Assignment:
For the listing that follows, give again exactly the lines from the one with "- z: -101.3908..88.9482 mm" to the one with "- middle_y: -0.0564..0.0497", including both.
=-=-=
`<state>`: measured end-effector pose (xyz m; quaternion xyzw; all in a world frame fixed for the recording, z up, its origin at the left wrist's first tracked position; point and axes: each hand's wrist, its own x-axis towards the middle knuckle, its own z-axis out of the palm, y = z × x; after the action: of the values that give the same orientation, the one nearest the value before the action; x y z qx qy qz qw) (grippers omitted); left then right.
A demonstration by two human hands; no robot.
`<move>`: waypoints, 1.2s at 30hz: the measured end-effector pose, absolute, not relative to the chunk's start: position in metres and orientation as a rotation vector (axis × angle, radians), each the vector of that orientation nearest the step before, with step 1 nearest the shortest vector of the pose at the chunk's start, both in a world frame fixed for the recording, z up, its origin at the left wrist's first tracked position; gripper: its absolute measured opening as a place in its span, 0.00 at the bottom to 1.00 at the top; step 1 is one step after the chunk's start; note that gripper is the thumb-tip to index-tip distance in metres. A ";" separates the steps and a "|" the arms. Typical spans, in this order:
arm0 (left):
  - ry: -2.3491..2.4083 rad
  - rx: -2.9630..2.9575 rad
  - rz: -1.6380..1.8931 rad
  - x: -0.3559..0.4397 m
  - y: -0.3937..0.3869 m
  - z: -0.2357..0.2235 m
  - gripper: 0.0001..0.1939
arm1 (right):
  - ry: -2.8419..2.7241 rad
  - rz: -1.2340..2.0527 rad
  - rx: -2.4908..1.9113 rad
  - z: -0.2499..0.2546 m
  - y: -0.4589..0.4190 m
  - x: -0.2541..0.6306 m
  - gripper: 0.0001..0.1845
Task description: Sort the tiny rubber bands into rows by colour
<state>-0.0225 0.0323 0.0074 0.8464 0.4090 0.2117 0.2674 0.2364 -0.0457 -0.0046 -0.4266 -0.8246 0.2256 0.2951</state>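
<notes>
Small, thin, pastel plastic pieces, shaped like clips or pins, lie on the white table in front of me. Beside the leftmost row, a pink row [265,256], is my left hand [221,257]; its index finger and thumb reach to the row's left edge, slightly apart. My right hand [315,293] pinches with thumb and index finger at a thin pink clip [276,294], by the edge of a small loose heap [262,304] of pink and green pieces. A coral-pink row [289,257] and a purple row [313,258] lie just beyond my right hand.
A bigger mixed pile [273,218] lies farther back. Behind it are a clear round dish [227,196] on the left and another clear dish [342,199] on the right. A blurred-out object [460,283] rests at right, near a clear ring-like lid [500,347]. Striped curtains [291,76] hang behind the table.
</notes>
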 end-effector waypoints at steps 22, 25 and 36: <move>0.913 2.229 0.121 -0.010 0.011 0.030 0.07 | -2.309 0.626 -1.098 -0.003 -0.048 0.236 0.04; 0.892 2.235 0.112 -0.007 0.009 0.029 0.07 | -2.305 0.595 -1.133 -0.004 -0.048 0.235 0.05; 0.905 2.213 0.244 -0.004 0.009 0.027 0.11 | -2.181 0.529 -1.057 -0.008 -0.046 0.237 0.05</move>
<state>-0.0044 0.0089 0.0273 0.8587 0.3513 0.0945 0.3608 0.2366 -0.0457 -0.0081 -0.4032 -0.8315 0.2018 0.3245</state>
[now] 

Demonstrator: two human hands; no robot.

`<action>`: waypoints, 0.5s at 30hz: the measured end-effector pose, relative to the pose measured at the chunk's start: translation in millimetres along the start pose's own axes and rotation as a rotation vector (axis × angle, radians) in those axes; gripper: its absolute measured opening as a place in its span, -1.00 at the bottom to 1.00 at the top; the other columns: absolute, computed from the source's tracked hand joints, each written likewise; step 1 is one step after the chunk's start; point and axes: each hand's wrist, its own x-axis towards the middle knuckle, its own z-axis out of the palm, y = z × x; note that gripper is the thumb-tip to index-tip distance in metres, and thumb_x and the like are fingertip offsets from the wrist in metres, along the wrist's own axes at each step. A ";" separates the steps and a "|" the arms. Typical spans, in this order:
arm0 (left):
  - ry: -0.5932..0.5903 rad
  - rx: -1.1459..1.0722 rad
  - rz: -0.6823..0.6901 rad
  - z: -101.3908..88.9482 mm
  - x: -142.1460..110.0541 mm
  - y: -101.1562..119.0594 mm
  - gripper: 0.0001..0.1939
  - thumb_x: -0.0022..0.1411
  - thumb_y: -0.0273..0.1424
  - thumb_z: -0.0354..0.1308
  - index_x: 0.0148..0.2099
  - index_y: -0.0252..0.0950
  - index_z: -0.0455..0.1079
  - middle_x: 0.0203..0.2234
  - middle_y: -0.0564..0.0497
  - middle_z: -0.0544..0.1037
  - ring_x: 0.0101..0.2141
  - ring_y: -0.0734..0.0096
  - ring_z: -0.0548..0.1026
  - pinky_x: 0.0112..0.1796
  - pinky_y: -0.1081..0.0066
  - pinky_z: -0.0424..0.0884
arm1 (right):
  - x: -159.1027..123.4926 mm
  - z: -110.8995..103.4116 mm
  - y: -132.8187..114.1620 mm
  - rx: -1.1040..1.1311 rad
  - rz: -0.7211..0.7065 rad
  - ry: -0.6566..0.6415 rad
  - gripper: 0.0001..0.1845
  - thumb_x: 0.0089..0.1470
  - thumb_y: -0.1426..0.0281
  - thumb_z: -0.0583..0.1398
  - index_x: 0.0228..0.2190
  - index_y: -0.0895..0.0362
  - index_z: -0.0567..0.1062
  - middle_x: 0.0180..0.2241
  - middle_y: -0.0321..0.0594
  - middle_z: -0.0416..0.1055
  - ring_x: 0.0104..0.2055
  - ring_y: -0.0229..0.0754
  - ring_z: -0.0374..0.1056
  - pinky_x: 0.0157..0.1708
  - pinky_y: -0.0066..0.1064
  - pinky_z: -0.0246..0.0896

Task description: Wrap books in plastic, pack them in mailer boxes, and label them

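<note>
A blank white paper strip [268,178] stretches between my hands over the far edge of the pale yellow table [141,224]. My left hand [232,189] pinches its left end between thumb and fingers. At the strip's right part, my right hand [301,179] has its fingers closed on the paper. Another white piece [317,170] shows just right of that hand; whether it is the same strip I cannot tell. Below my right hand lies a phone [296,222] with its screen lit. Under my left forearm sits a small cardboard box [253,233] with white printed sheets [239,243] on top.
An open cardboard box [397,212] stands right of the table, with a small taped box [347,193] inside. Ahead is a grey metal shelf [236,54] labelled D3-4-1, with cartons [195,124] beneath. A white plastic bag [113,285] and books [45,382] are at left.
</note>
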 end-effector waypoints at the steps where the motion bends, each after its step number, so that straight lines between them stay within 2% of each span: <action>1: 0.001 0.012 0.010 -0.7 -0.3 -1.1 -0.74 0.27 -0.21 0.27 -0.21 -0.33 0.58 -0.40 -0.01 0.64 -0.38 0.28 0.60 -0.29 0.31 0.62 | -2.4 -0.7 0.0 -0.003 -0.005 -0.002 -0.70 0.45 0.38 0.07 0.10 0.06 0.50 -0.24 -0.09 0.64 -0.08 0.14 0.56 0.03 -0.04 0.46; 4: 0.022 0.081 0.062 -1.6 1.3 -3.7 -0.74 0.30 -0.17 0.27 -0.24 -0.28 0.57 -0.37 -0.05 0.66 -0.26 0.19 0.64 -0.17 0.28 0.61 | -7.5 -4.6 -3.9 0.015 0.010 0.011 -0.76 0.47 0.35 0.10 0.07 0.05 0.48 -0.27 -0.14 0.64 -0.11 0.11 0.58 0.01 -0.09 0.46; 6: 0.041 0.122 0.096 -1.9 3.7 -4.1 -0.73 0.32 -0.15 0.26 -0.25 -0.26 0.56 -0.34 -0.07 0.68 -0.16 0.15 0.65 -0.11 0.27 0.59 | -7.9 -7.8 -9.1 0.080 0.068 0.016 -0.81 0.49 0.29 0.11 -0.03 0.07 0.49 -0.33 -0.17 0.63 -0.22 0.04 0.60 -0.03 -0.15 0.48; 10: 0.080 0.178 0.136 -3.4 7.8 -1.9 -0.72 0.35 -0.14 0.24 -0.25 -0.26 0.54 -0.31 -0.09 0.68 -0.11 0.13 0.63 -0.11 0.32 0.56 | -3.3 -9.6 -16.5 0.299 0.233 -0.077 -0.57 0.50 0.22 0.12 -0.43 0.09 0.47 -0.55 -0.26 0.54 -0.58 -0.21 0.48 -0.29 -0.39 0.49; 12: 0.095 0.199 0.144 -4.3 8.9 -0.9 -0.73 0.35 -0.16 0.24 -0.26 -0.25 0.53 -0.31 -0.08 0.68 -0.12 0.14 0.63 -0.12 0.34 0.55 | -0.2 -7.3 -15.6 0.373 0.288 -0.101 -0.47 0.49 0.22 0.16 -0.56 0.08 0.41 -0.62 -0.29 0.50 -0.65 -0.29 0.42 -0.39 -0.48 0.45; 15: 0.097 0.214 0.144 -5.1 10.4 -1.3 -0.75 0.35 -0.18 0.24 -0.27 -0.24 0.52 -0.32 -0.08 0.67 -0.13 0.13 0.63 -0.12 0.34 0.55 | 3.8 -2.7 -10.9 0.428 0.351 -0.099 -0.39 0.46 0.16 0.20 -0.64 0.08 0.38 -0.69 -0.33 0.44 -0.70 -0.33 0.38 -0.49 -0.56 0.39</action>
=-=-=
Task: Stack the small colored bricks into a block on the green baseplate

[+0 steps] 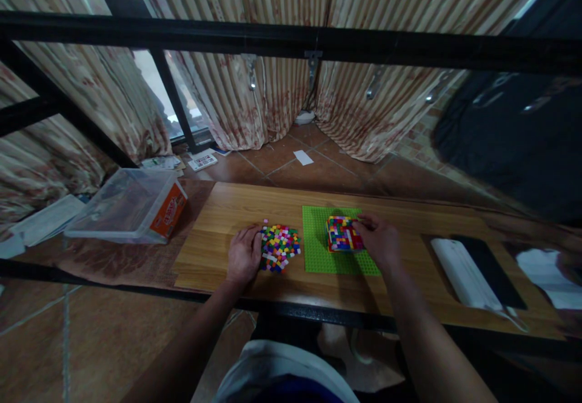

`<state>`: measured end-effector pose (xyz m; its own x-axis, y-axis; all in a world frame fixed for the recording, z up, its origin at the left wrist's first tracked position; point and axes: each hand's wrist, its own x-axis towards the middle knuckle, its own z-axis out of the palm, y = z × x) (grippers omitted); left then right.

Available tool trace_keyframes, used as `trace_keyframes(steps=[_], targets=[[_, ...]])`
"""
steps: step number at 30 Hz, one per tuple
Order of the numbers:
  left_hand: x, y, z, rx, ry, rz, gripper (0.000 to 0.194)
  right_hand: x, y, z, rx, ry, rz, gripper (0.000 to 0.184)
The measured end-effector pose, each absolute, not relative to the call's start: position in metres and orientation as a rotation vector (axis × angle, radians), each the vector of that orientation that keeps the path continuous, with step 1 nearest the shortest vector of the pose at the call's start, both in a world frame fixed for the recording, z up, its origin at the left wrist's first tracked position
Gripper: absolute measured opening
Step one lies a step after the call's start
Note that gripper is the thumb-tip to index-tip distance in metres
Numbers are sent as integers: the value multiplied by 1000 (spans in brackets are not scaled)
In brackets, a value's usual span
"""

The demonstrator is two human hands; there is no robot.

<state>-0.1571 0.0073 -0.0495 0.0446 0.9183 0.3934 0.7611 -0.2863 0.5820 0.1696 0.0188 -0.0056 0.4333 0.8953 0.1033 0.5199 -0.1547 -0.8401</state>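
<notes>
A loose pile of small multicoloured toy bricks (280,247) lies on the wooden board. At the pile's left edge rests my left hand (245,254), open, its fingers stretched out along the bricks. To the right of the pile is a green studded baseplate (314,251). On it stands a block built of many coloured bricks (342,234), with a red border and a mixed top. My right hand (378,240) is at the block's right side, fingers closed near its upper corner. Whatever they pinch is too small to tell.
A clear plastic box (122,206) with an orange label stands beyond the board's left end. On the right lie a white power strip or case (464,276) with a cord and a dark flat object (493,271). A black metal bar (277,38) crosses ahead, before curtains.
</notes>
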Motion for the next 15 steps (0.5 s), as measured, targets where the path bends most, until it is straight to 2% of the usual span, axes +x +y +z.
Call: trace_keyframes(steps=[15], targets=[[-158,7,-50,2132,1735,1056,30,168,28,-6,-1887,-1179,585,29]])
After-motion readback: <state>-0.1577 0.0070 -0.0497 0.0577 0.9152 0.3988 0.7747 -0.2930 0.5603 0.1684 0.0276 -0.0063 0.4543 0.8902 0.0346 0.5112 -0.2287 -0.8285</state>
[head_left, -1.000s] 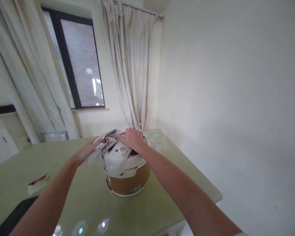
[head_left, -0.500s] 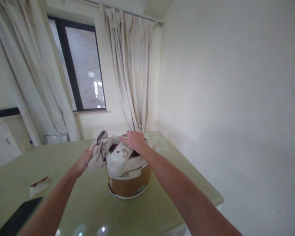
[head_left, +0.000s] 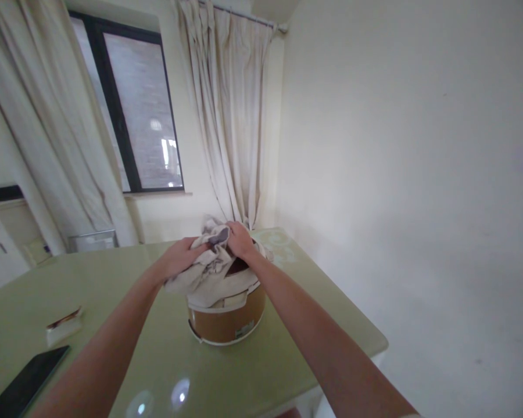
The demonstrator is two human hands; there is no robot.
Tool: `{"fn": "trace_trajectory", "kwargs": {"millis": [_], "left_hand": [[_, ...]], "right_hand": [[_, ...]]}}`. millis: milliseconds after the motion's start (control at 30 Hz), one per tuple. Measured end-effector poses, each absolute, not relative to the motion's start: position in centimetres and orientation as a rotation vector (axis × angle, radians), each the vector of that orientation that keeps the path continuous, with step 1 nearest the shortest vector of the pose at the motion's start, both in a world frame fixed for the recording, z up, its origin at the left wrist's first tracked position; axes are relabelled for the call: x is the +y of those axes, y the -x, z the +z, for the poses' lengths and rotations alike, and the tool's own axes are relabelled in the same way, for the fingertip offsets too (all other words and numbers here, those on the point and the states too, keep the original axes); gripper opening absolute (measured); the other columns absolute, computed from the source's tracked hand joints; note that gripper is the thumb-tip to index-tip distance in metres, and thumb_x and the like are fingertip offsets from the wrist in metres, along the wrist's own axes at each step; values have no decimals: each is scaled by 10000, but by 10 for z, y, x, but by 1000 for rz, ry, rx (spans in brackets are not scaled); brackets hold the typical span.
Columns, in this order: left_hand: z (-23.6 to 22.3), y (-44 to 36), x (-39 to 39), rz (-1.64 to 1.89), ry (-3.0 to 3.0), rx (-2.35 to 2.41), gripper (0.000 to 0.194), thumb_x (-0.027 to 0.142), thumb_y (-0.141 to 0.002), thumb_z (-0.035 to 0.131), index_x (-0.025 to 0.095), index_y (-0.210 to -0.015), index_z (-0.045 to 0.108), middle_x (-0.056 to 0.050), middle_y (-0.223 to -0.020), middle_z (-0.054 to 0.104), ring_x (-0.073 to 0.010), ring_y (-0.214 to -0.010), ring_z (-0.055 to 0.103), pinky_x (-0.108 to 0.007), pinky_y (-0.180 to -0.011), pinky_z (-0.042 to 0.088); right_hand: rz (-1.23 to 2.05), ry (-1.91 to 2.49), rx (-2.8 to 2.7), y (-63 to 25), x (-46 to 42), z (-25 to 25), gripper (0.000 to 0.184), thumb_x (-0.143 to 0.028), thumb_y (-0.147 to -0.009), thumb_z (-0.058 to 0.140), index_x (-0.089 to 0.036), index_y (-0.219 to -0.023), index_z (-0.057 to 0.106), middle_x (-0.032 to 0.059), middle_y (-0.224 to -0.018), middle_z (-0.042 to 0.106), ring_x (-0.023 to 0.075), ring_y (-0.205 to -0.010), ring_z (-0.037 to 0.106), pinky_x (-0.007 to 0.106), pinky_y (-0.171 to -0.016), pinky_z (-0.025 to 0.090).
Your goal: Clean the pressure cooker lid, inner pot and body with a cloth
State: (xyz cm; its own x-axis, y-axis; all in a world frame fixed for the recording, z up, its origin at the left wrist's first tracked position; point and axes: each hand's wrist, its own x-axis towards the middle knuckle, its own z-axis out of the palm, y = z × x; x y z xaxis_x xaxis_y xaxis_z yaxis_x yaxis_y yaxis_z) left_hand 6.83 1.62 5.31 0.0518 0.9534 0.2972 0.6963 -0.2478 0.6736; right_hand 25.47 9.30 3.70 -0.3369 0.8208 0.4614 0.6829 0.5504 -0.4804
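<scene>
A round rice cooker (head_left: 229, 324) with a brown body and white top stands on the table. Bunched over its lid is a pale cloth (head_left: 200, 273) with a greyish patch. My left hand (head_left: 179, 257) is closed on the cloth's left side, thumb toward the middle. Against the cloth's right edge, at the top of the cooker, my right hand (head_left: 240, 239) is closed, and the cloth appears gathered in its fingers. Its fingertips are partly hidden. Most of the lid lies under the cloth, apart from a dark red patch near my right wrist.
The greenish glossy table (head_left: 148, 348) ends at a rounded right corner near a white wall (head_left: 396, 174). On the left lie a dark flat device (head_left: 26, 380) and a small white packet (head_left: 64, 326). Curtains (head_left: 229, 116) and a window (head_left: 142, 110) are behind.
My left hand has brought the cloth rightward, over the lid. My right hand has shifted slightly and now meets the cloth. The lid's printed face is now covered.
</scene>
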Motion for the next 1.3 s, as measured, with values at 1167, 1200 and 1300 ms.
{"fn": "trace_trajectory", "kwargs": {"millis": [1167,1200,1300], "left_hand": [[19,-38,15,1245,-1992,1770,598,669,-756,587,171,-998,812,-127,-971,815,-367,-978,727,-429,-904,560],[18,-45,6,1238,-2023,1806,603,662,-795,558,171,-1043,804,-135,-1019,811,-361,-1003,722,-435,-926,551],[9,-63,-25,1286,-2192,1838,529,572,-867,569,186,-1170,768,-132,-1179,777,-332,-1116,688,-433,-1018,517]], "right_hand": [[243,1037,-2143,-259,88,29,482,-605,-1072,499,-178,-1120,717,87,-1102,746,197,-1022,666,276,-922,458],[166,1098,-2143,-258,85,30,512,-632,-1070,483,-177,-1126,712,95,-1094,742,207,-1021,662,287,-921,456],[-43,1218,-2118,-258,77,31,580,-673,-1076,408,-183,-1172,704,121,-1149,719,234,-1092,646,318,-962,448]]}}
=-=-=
Completed exercise:
  - z: -101.3908..88.9482 mm
  - x: -142.1460..110.0541 mm
  - y: -101.1562..119.0594 mm
  - gripper: 0.0001..0.1939
  - thumb_x: -0.0022..0.1411
  - thumb_y: -0.0273..0.1424
  - thumb_z: -0.0354..0.1308
  - index_x: 0.0148..0.2099
  - index_y: -0.0252..0.0950
  - index_z: -0.0455..0.1079
  - middle_x: 0.0203..0.2234
  - middle_y: -0.0564..0.0497

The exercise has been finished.